◆ Required action
The reply should consist of the full listing, repeated word for word.

◆ Recorded information
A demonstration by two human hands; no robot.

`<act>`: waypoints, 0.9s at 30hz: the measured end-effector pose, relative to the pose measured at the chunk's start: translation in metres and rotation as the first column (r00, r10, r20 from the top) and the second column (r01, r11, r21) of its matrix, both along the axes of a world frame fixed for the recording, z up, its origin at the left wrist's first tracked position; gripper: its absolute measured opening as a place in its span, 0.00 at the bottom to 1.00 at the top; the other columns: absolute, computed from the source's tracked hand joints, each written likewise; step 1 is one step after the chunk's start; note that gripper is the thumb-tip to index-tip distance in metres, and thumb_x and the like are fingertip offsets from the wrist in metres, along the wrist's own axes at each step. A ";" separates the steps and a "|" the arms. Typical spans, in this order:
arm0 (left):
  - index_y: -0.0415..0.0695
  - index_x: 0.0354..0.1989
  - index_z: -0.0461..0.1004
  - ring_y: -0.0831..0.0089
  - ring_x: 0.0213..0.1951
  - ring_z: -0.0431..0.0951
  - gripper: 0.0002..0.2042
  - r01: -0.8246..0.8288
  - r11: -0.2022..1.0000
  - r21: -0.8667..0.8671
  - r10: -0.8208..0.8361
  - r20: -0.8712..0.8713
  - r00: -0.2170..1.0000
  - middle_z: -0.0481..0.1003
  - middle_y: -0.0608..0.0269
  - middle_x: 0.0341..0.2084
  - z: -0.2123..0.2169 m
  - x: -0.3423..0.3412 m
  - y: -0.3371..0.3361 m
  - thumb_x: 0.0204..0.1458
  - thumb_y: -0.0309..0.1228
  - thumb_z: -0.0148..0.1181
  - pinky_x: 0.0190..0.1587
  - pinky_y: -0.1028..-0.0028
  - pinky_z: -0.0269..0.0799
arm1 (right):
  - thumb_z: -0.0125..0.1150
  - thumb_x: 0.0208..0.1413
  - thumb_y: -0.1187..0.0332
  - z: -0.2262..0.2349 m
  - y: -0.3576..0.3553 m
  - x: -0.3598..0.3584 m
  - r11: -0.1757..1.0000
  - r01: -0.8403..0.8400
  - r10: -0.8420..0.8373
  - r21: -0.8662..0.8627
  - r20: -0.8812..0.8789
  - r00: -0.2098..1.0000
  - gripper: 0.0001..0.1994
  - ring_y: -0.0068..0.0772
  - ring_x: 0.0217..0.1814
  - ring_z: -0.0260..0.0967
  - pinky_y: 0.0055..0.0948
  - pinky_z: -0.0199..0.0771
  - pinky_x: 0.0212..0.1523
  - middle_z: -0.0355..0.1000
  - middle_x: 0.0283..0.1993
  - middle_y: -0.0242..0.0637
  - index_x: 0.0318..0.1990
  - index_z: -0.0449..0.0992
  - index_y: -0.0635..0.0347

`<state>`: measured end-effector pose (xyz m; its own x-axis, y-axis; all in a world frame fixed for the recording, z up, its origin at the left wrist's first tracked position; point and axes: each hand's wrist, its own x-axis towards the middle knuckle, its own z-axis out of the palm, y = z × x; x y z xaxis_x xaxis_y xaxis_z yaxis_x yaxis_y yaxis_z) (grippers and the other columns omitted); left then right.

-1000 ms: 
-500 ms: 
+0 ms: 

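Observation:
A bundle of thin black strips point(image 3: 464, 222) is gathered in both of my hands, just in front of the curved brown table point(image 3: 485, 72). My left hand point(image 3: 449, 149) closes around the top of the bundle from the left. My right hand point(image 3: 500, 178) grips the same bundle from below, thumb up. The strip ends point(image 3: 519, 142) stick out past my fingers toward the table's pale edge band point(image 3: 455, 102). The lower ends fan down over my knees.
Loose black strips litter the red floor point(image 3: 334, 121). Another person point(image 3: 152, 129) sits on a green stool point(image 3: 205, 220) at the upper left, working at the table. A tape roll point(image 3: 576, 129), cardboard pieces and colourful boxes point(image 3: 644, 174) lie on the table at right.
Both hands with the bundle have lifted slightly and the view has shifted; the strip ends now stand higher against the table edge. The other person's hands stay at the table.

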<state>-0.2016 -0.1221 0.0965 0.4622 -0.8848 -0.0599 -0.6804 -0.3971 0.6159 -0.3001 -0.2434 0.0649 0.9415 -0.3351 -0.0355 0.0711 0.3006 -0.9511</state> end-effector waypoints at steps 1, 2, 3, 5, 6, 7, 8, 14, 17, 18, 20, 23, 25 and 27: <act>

◆ Reply
A demonstration by two human hands; no robot.

`<act>`: waypoints, 0.9s at 30hz: the measured end-effector pose, relative to the pose measured at the chunk's start: translation in metres and rotation as the first column (r00, r10, r20 from the top) and the second column (r01, r11, r21) of its matrix, both along the axes of a world frame fixed for the recording, z up, its origin at the left wrist's first tracked position; gripper: its absolute measured opening as a place in its span, 0.00 at the bottom to 1.00 at the top; the other columns: absolute, computed from the source's tracked hand joints, each written likewise; step 1 is one step after the chunk's start; note that gripper is the thumb-tip to index-tip distance in metres, and thumb_x and the like are fingertip offsets from the wrist in metres, along the wrist's own axes at each step. A ";" separates the steps and a "|" the arms. Typical spans, in this order:
arm0 (left):
  - index_y: -0.0415..0.0695
  - index_x: 0.0354..0.1989
  - index_z: -0.0461..0.1004
  - ring_y: -0.0831..0.0089
  - ring_x: 0.0213..0.1951
  - ring_z: -0.0431..0.0951
  - gripper: 0.0002..0.2042
  - r01: -0.8246..0.8288
  - r11: -0.2022..1.0000
  - r21: -0.8667..0.8671
  - r10: -0.8208..0.8361
  - r20: -0.8712..0.8713
  - r00: -0.2170..1.0000
  - middle_z: -0.0481..0.1003
  - middle_y: -0.0608..0.0269
  - middle_x: 0.0341..0.2084
  - z: -0.2123..0.2169 m
  - x: -0.3423..0.3412 m
  - y: -0.3371..0.3361 m
  - thumb_x: 0.0204..0.1458
  - thumb_y: -0.0309..0.1228
  - thumb_z: -0.0148..0.1181
  - pinky_x: 0.0190..0.1587
  - pinky_y: -0.1028..-0.0028
  - pinky_z: -0.0269..0.0799
arm1 (right):
  - thumb_z: -0.0125..0.1150
  - thumb_x: 0.0208..0.1413
  - thumb_y: -0.1187..0.0332
  - z: -0.2262..0.2349 m
  - y: -0.3576..0.3553 m
  - x: -0.3598..0.3584 m
  - r11: -0.1757..1.0000
  - r01: -0.8403..0.8400
  - r10: -0.8420..0.8373
  - r21: -0.8662..0.8627
  - r20: -0.8812..0.8789
  - r00: -0.2098..1.0000
  - gripper: 0.0001..0.1994
  - ring_y: -0.0068..0.0772
  - ring_x: 0.0217..0.1814
  - ring_z: -0.0260..0.0967
  - pinky_y: 0.0055..0.0948
  - pinky_z: -0.0199..0.0771
  - pinky_x: 0.0212..0.1523
  - middle_z: -0.0355..0.1000
  - middle_x: 0.0283..0.1993
  - middle_y: -0.0242..0.0637
  - index_x: 0.0318..0.1990
  - index_z: -0.0449..0.0992
  - index_y: -0.0635..0.0347

`<state>`: measured end-effector pose (xyz m; its own x-axis, y-axis; all in a world frame fixed for the recording, z up, its origin at the left wrist's first tracked position; point and axes: each hand's wrist, its own x-axis towards the middle knuckle, its own z-axis out of the palm, y = z × x; x y z xaxis_x xaxis_y xaxis_z yaxis_x yaxis_y yaxis_z) (grippers and the other columns omitted); left then right.

-1000 ms: 
-500 ms: 
+0 ms: 

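Observation:
A bundle of thin black strips point(image 3: 464, 222) is gathered in both of my hands, just in front of the curved brown table point(image 3: 485, 72). My left hand point(image 3: 449, 149) closes around the top of the bundle from the left. My right hand point(image 3: 500, 178) grips the same bundle from below, thumb up. The strip ends point(image 3: 519, 142) stick out past my fingers toward the table's pale edge band point(image 3: 455, 102). The lower ends fan down over my knees.
Loose black strips litter the red floor point(image 3: 334, 121). Another person point(image 3: 152, 129) sits on a green stool point(image 3: 205, 220) at the upper left, working at the table. A tape roll point(image 3: 576, 129), cardboard pieces and colourful boxes point(image 3: 644, 174) lie on the table at right.
Both hands with the bundle have lifted slightly and the view has shifted; the strip ends now stand higher against the table edge. The other person's hands stay at the table.
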
<state>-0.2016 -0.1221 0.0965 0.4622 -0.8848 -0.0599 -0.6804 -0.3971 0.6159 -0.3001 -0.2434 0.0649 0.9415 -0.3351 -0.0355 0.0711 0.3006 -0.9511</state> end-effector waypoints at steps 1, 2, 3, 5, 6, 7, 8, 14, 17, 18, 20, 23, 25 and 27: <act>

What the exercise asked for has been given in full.